Quelle est la priorité pour l'agence spatiale européenne ? 
On a tous la même priorité dans toutes les agences spatiales du monde : c’est l'observation de la terre, c'est la protection de la terre et cela représente le plus gros budget. Aller un peu plus loin dans l'espace, qui représente moins de 10 % du budget de l'Agence spatiale européenne. C’est l'équivalent de 2 € par an et par citoyen européen. Avec ça, on arrive à faire quand même pas mal de choses, on pense donc que c'est raisonnable. Et puis surtout, tout en donnant la priorité à la protection de la terre et aux problèmes du présent, il ne faut pas non plus hypothéquer l'avenir. Donc il faut se donner ce petit budget pour essayer de faire en sorte de permettre des choses dans le futur qui auront des retombées positives.

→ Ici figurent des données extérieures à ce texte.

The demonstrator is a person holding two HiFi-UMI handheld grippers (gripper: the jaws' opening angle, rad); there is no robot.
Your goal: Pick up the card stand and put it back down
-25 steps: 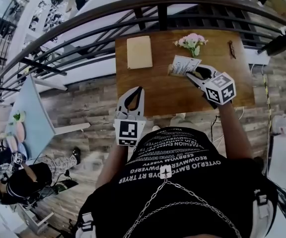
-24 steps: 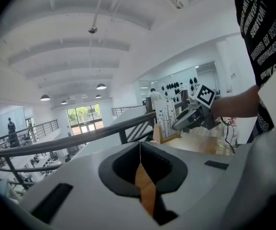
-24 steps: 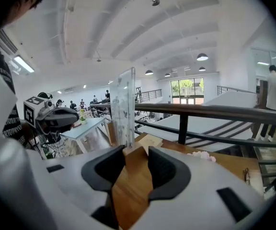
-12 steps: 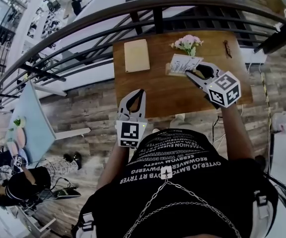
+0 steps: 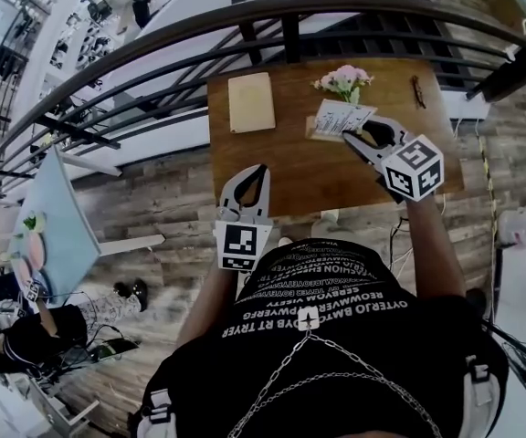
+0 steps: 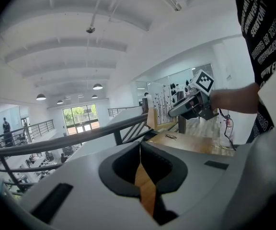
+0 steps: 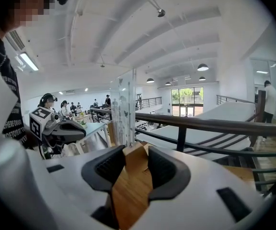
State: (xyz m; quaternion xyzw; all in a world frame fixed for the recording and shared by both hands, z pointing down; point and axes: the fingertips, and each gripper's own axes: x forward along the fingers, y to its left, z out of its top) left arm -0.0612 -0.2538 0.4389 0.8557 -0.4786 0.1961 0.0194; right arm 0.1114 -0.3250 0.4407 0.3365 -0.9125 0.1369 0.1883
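I have the right claw (image 5: 352, 135) reached out to the card stand (image 5: 339, 119), which sits toward the far right of the wooden bench (image 5: 281, 172), just in front of the small bunch of pink flowers (image 5: 345, 78). Looking along that claw, its jaws stand wide with the stand's wooden base (image 7: 135, 159) filling the gap between the pads, and the clear upright panel (image 7: 123, 109) rises just beyond the tips. I read that as a pinch on the base, not merely a bracket around it, since the block seems to meet both pads. I cannot tell whether the base has cleared the bench: from above the card looks a little tilted, yet the block sits so close to the wood that any gap is hidden. My left claw (image 6: 139, 146) hangs over the near edge of the bench with its jaws pressed together on nothing, well apart from the stand and playing no part. A tan rectangular pad (image 5: 251, 101) lies at the far left of the bench, untouched. By my judgement the reach and the grasp are done. The lift is at most barely begun, and setting the stand back down and letting go remain.
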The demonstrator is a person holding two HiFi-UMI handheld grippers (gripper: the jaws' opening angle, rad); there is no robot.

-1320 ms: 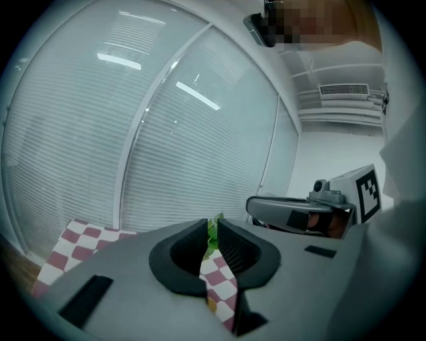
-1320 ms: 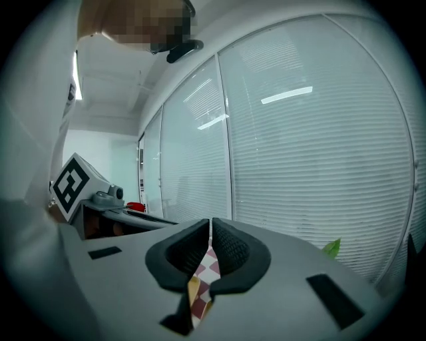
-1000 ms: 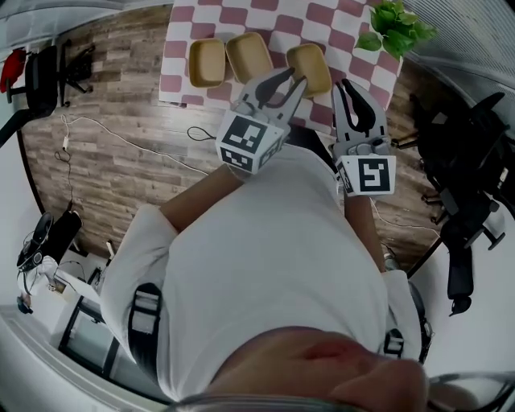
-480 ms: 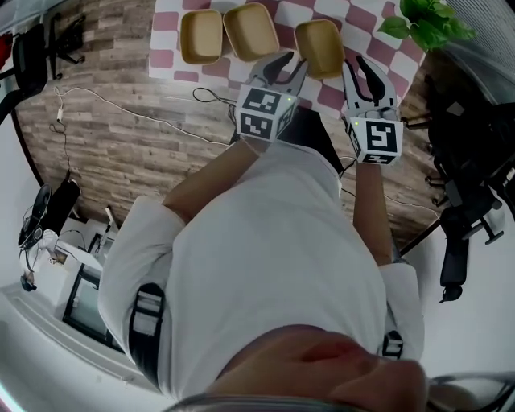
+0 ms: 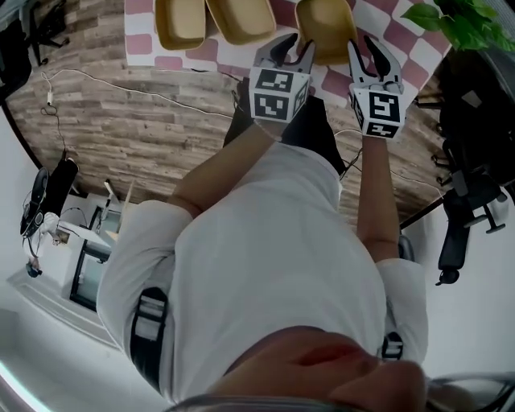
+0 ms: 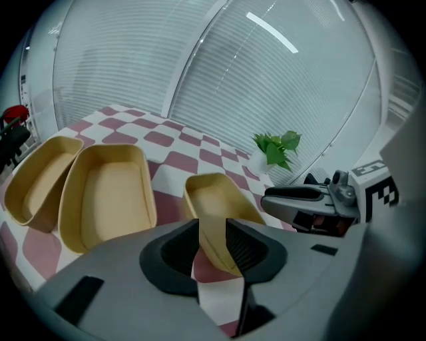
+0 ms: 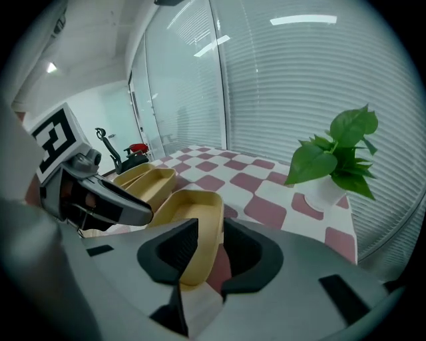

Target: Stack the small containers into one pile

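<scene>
The left tongs [image 5: 294, 47] [image 6: 213, 246] stood slightly apart, clamped on nothing. The wall of a tan container [image 5: 326, 24] [image 6: 216, 206] showed through their gap. The right tongs [image 5: 372, 52] [image 7: 210, 250] were likewise a little apart and empty — that same container [image 7: 190, 213] lay between the two pairs, on the checked bench [image 6: 200, 150]. Two more containers [image 5: 241, 18] [image 5: 179, 20] lay close together to the left of the left tongs. A potted plant [image 7: 336, 153] stood ahead and to the right of the right tongs.

small container [image 6: 217, 198] between parted claw [image 6: 212, 230]
</scene>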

Bientôt la Lune et puis Mars

Thomas Pesquet a A casa di e scenze
Thomas Pesquet a A casa di e scenze
- Après la station spatiale, la Lune ?
- Ce serait super. Mais, je ne serai pas le seul candidat... Il a un programme qui est en partance pour la Lune, la fusée SLS qui est sur le pas de tir. Le 27 septembre, on va essayer de la lancer pour un vol d'essai inhabité, ensuite le programme de la NASA baptisé Artémis devrait ramener l'Homme sur la Lune avec un vol tous les ans. Et d'ici à 2030, sur les quatre ou cinq premiers vols, on parle de trois Européens qui pourraient avoir un rôle à jouer dans ces missions-là. J'espère d'avoir cette chance, mais comme moi tous mes collègues, évidemment, vont aussi se porter volontaires. C'est ça « le jeu » au sein de l'Agence spatiale européenne. Mais ce qui est bien, c'est que l'Europe fasse partie de ce projet et que la France a son rôle à jouer.

-  Et après la Lune....Mars. En quoi la présence humaine sur Mars pourrait-elle faire progresser la science spatiale ? 

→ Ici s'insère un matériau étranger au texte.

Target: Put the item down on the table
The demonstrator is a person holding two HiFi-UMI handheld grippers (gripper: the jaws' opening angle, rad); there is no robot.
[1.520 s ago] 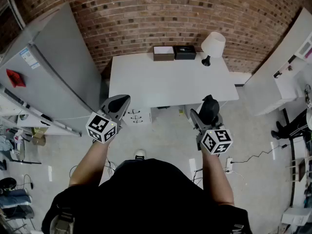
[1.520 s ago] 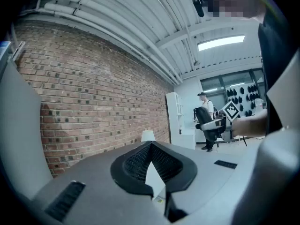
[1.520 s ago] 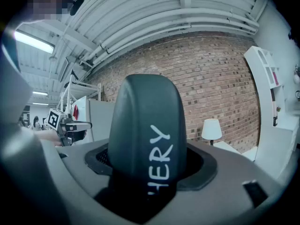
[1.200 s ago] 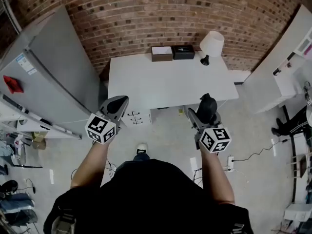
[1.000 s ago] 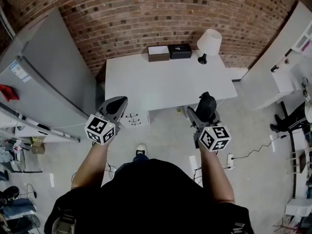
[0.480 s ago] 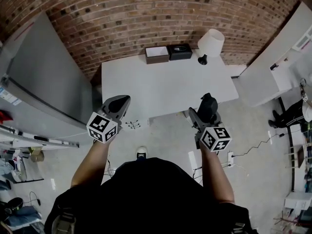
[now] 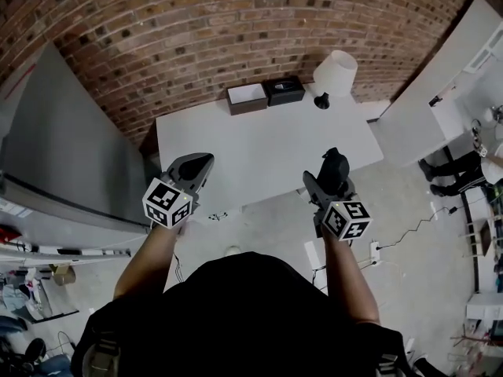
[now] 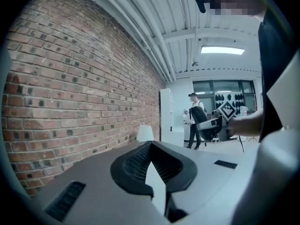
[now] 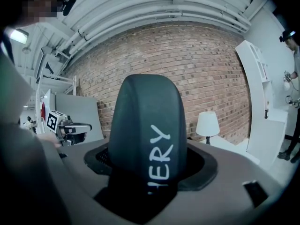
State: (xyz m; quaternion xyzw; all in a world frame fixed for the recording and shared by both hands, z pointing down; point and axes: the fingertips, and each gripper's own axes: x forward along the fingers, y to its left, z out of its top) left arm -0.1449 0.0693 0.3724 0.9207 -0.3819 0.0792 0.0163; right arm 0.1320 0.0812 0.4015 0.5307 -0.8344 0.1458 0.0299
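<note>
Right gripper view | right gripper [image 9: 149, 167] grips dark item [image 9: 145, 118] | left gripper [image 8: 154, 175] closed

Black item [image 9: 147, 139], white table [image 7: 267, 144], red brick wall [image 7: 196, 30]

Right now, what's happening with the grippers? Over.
Left gripper shut, empty. Right gripper shut on dark rounded item with white lettering. White table ahead, near side bare.

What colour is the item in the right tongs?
The item is black with white letters; right gripper view.
</note>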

- Aller sur Mars, ça apporterait énormément. Les scientifiques qui ont construit le robot Curiosity sont frustrés, ils ont dit "on attend vraiment que les humains soient sur Mars". Pourquoi ? Parce que si on regarde Curiosity, elle avance de quelques mètres par jour, quelques kilomètres sur toute la durée de la mission. Si on mettait des humains, comme pour la mission Apollo sur la Lune, les petits Rovers pouvaient faire 36 kilomètres par jour, 400 kilomètres de roche. Donc le retour scientifique, en serait décuplé. La difficulté aussi par contre. Mais on est tous convaincus que c'est le retour scientifique serait énorme, c'est pour ça qu'on a décidé d'y aller sur Mars. 
On y allant, o
n va pouvoir répondre à des questions fondamentales.  Peut-on perdre notre atmosphère comme c'est arrivé à Mars ? Comment la vie se crée ? Comment disparaissent les choses qui vont encore une fois nous servir à nous sur la Terre ? Une chose est certaine : plus on va loin dans l'espace, plus on essaye de répondre à des questions sur nous-même.